The chassis serves as the supporting structure, with a high-level extendable working platform mounted on the top and fruit-box-lifting devices installed at the front and rear ends. A low-level working platform, driving system, and electrical control cabinet are located at the bottom. The hydraulic system includes two parts, i.e., the steering hydraulic system and the working hydraulic system. The working hydraulic system provides power to the fruit-box-lifting device and the high-level extendable working platform, while the steering hydraulic system provides hydraulic assistance when the platform is turning.

The high-level extendable working platform consists of left and right expansion pedals, expansion hydraulic cylinders, sliding rails, and a workbench. The expansion pedals are driven by hydraulic cylinders to extend left and right, as shown in Figure 2. The low-level working platform consists of a seat, a backrest, and hinges, which are fixed to the chassis by hinges for workers to pick up low-level fruits.

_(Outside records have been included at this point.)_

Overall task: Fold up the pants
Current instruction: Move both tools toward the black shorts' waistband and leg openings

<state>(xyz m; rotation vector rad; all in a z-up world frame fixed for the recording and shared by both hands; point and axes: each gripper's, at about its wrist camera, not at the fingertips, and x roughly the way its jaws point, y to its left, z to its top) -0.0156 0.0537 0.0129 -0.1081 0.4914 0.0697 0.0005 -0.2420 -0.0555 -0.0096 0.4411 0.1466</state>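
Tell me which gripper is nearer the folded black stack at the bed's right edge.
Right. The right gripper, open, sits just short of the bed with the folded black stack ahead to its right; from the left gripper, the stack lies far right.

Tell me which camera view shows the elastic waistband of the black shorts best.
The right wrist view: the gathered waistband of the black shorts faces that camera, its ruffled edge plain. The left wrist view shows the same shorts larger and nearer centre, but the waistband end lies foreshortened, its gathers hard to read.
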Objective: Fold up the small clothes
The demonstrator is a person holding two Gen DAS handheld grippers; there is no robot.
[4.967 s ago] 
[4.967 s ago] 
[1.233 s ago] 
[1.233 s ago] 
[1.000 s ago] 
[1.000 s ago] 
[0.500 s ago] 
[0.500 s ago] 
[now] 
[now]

The box-lifting device consists of a support frame, a sliding frame, a fruit box transport device, and a lifting hydraulic cylinder. There is one fruit-box-lifting device installed at the front and the rear of the platform, respectively, making it easy to load and unload the fruit boxes. The fruit box transportation route is shown in Figure 3. In order to make the picking platform more intelligent, automatic navigation technology and voice control technology are used based on the overall design. The picking platform can achieve autonomous driving in the orchard through the automatic navigation system, the fruit-box-lifting device can be lifted, and the high-level extendable working platform can be extended through voice control. The electrical control cabinet is used to place electronic components, receive external signals, and control the stable operation of each system.

2.1.2. Working Principle

The fruit-picking platform is driven by an electric motor and uses an automatic navigation system to achieve autonomous driving on a specified path. After reaching the predetermined position, the operator can control the platform’s brake and the extension of the high-level extendable working platform through voice control, making it easier for manual fruit picking. When the fruit box is full, it can be unloaded by the fruit-box-lifting device.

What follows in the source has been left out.